To run on Linux, will likely need to download and recompile Clustal and PhyML.
To run on Windows ... good luck.
As the BLAST searches can take a great deal of time to run and are performed on NCBI's server, there are options to use the saved outputs of a previous run. If tblastn_run
or novels_run
are set to True
, the saved files are used; if False
, they are (re)computed.
The options tree_all
and tree_novel
are used to build a phylogenetic tree from all searched sequences or novel sequnces only, respectively. Tree file generation is EXTREMELY computationally expensive with a large number of sequences (taxa):
A rough estimate [of O] can be obtained with the formula : T * T * L * A * B * I
T (Taxa) : number of taxa
L (Length) : sequences length
A (Alphabet) : 1 for nucleotides, 12 for amino-acids
B (Bootstrap): number of bootstrap replicates + number of random starting trees
I (tree Improvement) : 1 for NNI, 4 for SPR
The program is currently configured with 100 bootstrap replicates, which is reportedly the point of diminishing return. Change bootstrap=100
to a more manageable number (~10) for faster results.

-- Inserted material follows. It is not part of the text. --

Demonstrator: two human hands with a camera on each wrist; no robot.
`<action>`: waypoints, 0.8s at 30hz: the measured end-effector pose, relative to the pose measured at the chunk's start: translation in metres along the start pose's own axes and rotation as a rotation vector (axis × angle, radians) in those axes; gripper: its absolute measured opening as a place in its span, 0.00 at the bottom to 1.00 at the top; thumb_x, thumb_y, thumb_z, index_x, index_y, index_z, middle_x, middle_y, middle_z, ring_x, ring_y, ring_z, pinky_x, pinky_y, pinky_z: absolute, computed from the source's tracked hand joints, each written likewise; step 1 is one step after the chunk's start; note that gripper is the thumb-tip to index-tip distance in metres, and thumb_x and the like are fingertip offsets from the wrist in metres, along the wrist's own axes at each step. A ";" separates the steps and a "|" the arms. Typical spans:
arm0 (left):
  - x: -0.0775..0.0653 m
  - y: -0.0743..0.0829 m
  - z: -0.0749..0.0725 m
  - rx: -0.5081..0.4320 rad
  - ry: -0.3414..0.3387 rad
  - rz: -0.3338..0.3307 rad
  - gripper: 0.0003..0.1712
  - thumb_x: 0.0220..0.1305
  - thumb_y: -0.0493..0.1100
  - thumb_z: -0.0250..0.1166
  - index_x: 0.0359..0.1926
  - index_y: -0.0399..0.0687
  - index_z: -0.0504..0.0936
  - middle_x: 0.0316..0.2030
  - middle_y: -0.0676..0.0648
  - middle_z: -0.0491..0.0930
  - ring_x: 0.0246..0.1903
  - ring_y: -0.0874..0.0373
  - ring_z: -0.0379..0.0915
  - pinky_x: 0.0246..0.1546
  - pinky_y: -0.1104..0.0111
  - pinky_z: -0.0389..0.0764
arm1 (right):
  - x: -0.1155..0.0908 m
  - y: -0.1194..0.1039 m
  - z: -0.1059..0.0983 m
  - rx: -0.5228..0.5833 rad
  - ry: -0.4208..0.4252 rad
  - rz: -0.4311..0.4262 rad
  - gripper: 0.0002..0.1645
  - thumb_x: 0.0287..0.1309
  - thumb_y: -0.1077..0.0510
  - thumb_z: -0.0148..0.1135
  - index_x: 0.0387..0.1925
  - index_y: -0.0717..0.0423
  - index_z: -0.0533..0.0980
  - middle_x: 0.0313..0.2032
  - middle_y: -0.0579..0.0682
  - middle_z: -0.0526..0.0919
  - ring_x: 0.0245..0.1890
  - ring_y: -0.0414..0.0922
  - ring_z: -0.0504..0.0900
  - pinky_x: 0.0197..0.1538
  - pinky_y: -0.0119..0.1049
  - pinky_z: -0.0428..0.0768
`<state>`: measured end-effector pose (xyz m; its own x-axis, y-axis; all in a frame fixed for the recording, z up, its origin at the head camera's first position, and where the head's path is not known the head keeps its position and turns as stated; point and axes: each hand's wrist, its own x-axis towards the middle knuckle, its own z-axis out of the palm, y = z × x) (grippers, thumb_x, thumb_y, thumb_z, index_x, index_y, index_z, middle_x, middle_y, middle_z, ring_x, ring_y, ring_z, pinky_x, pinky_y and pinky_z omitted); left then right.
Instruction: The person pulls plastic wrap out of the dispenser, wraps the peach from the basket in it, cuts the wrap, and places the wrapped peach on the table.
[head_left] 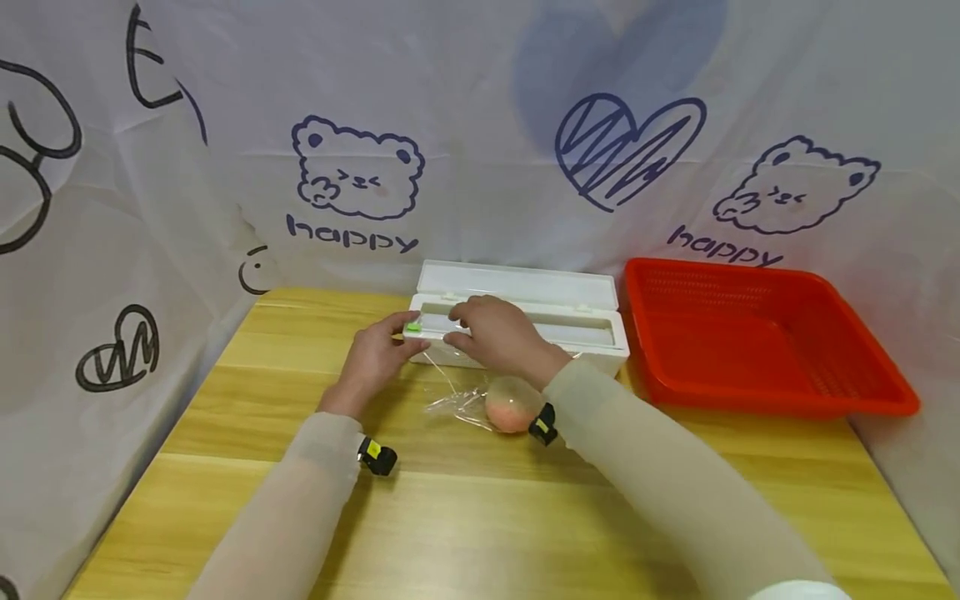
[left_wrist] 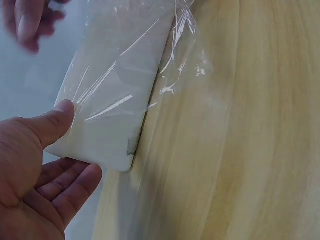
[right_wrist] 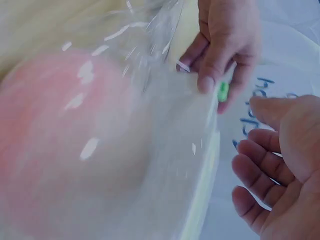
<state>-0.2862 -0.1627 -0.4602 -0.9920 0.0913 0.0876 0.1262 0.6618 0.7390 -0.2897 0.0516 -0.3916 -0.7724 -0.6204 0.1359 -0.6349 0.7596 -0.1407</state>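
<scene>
A white cling film dispenser (head_left: pixel 517 357) lies lengthwise on the table, its lid (head_left: pixel 517 285) raised at the back. My left hand (head_left: pixel 377 354) grips its left end, beside a small green slider (head_left: pixel 414 327); in the left wrist view the thumb lies on the front face, with fingers around the end. Clear cling film (left_wrist: pixel 112 75) hangs down the front. Over the dispenser's trough is my right hand (head_left: pixel 498 333), its fingers loosely curved and holding nothing. A round pink and cream fruit like a peach (head_left: pixel 513 406) sits on the table before the dispenser, partly covered by film in the right wrist view.
A red plastic basket (head_left: pixel 750 400) stands to the right of the dispenser. The wood-grain table (head_left: pixel 480 525) ends at a white printed cloth (head_left: pixel 480 167) behind and at both sides. Wrist cameras (head_left: pixel 377 457) are strapped over both sleeves.
</scene>
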 end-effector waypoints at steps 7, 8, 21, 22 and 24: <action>-0.001 0.001 0.009 0.049 0.055 0.047 0.29 0.62 0.54 0.66 0.64 0.57 0.74 0.43 0.45 0.82 0.39 0.53 0.78 0.38 0.60 0.80 | 0.037 -0.022 0.020 -0.080 -0.033 0.012 0.18 0.67 0.47 0.55 0.51 0.51 0.79 0.40 0.46 0.83 0.40 0.43 0.79 0.47 0.40 0.81; -0.001 0.001 0.010 0.061 0.065 0.054 0.29 0.62 0.54 0.66 0.63 0.58 0.75 0.42 0.46 0.83 0.38 0.53 0.77 0.37 0.60 0.80 | 0.040 -0.024 0.022 -0.087 -0.035 0.021 0.17 0.66 0.48 0.55 0.49 0.51 0.80 0.38 0.46 0.83 0.38 0.43 0.79 0.46 0.41 0.81; -0.001 -0.002 0.009 0.124 0.150 0.039 0.26 0.62 0.55 0.66 0.61 0.58 0.77 0.38 0.49 0.87 0.28 0.54 0.74 0.27 0.65 0.74 | 0.059 -0.031 0.036 -0.124 0.007 0.071 0.09 0.63 0.51 0.59 0.39 0.47 0.83 0.33 0.44 0.82 0.37 0.44 0.79 0.45 0.41 0.81; -0.001 -0.002 0.008 0.126 0.153 0.039 0.27 0.62 0.55 0.66 0.61 0.58 0.77 0.37 0.48 0.86 0.27 0.54 0.73 0.25 0.65 0.73 | 0.059 -0.032 0.035 -0.122 0.010 0.067 0.09 0.63 0.51 0.60 0.40 0.47 0.83 0.33 0.44 0.83 0.37 0.44 0.79 0.45 0.41 0.81; -0.001 -0.003 0.008 0.126 0.158 0.039 0.28 0.61 0.56 0.66 0.62 0.58 0.76 0.32 0.48 0.85 0.24 0.54 0.71 0.23 0.65 0.71 | 0.059 -0.031 0.033 -0.114 0.010 0.064 0.09 0.62 0.51 0.61 0.40 0.48 0.83 0.33 0.44 0.83 0.37 0.44 0.79 0.46 0.41 0.81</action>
<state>-0.2850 -0.1588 -0.4673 -0.9742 0.0070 0.2257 0.1546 0.7490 0.6442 -0.3161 -0.0149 -0.4119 -0.8109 -0.5682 0.1400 -0.5778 0.8153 -0.0373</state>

The user must supply a valid accession number as accession_in
. This is used in an Entrez query to get information on the starting gene.

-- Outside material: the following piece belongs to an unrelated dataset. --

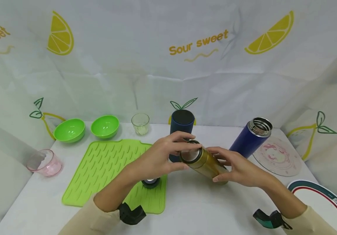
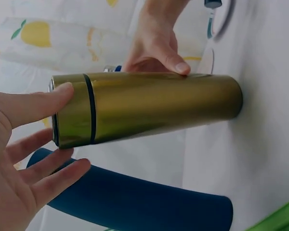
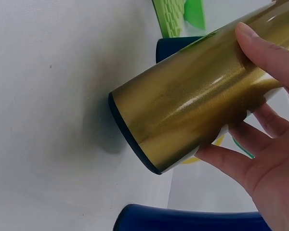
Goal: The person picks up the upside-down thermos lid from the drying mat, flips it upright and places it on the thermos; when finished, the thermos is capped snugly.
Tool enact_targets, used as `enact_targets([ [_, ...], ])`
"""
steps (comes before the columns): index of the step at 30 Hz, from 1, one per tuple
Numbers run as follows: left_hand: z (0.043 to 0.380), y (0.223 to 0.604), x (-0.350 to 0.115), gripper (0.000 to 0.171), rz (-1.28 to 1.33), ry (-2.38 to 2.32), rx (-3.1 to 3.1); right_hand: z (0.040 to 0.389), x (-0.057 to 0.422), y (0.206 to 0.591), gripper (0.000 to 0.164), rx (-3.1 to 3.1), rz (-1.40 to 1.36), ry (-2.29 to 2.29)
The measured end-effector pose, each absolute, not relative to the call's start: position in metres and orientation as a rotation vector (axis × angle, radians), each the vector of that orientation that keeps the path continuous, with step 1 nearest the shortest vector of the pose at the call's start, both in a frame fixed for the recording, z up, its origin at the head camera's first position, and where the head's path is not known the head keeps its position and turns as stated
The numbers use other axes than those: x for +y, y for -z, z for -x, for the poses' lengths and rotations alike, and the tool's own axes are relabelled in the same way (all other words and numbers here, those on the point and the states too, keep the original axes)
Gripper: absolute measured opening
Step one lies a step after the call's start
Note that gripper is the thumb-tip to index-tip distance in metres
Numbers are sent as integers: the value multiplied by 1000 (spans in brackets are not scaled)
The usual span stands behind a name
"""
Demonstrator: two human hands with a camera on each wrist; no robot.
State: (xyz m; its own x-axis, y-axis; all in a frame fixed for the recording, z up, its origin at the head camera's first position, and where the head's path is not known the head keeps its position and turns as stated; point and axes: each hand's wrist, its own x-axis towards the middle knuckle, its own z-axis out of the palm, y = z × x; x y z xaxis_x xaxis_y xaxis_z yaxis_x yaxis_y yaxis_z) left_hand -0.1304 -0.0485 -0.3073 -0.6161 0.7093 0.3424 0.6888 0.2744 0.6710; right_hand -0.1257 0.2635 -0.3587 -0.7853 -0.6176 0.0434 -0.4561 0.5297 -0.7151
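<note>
A gold thermos (image 1: pixel 210 165) with a lid on it leans at the middle of the table. My right hand (image 1: pixel 239 169) grips its lower body, thumb on the near side and fingers behind. At the top, my left hand (image 1: pixel 165 150) holds the lid (image 2: pixel 73 113) between thumb and fingers. The dark band below the lid shows in the left wrist view. Just behind stands a dark blue thermos (image 1: pixel 183 122) with its top covered, partly hidden by my left hand. To the right is an uncapped blue thermos (image 1: pixel 246 142), its steel mouth showing.
A green drying mat (image 1: pixel 103 166) lies to the left, with a dark round lid (image 1: pixel 150 183) on it, partly behind my left arm. Two green bowls (image 1: pixel 69 131), a clear glass (image 1: pixel 140 124) and a pink glass (image 1: pixel 46 164) stand around it. Round mats (image 1: pixel 278 156) lie at right.
</note>
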Motion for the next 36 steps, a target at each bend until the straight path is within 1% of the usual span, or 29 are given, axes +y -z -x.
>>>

The gene of interest is then used as the input for a TBLASTN search in the expressed sequence tag (est) database. By design, it does not search human, mouse, or rat sequences, which are highly likely to be annotated. A results file of all hits is saved as tblastn_results.xml
.
The results are then filtered based on identity, similarity, and gaps. The thought is that sequences too similar to the orignal (potentially well-studied) sequence are more likely to be annotated. This theory has not been adequately explored (but, hey, it worked out!). The filtered results are converted to a csv file and saved as filtered_results.csv
.
A number of the filtered results (default is 10; 50 as currenlty configured) are then checked for novelty. This is accomplished by extracting the gi number, then performing a BLASTP search on the sequence in the non-redundant (nr) database. This can take a VERY long time for a large number of sequences, so start small and increase as needed.
By Pevsner's criteria, a gene is novel if there is not a 100% match from the query organism. If the original gene of interest is not found in the results, it is likely a false positive.
The gi numbers and novelty (True
/False
) of the searched genes are added to the original data and saved as novel_genes.csv
Multiple sequence alignment for these genes (all or novels only, as mentioned above) is then performed using ClustalOmega. The input FASTA file and results are saved as msa_[x]_in.fasta
and msa_[x]_out.aln
, where [x]
is "all" or "novel," depending.
The alignment file can be used to generate phylogenetic trees using PhyML. The resulting text file is read back in and converted to XML so style can be applied to the image. The final trees are saved as 300 dpi png files--standard white background and transparent--for display in the report.
- Occasionally runs into some data that can't be handled by ClustalO. Added duplicate checking in
find_novels
to deal with one possible case. Haven't figured out the rest yet. - PhyML breaks if it hits non-standard characters. Only "*" is accounted for at the moment, but other non-ASCII characters in the sequence kills things.
- If NCBI breaks, there's nothing I can do about it.
- Add color to tree text
- Remove hard-coded comparison sequences in tree and let user specify
- Allow user to specify options, file names, etc. via command line
- Convert to web app?
- Automated report generation
- Add additional analyses of novel genes (separate program?)